### [Work request]
Copy each line of the data below with the word "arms".

[Supplied material Boundary: Start]

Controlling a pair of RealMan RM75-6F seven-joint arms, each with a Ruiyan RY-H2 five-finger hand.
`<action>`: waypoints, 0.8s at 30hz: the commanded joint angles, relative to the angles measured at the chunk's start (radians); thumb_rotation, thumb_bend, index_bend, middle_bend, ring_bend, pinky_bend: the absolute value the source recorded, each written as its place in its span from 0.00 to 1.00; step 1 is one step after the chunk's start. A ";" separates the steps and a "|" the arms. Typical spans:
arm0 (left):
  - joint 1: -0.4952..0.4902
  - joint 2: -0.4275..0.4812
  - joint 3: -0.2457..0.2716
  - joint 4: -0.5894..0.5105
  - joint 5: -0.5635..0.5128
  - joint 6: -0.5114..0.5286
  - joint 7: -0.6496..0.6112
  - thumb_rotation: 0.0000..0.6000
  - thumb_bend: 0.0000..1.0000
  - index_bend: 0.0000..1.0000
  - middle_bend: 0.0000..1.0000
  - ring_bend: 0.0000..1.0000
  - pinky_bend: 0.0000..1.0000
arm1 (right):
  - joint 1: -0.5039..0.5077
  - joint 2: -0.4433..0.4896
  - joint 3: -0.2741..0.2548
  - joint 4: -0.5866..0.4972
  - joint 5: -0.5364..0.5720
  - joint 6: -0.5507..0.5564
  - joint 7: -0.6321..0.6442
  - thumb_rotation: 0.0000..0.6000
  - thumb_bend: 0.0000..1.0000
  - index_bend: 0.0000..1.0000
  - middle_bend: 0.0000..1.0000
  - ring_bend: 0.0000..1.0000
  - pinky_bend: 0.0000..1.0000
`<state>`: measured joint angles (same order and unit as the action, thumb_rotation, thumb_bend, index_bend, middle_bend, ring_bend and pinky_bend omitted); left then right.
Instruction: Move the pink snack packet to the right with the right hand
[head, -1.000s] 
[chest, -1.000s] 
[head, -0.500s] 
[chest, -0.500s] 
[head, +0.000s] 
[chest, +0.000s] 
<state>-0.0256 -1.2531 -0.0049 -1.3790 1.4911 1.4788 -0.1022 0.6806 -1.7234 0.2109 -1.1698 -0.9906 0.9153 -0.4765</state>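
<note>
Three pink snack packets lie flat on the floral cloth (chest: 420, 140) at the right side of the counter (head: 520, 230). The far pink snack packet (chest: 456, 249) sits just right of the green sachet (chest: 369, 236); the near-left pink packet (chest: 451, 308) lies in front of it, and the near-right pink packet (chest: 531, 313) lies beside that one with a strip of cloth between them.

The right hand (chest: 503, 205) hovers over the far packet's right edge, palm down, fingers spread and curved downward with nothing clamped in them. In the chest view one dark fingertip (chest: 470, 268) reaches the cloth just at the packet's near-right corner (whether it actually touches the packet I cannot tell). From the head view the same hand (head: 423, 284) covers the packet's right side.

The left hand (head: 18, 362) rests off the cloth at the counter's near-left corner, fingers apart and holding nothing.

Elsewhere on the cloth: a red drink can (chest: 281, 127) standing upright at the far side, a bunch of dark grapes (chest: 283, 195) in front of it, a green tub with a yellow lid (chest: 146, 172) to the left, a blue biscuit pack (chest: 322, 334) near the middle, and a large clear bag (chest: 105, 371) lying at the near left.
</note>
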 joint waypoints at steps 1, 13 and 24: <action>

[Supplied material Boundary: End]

### [Solution below]
Controlling a pair of RealMan RM75-6F seven-joint arms, each with a Ruiyan RY-H2 five-finger hand.
`<action>`: waypoints, 0.8s at 30hz: the commanded joint angles, relative to the angles measured at the chunk's start (radians); thumb_rotation, thumb_bend, index_bend, middle_bend, ring_bend, pinky_bend: the absolute value the source recorded, each written as its place in its span from 0.00 to 1.00; step 1 is one step after the chunk's start. A ";" separates the steps and a "|" the arms. Typical spans:

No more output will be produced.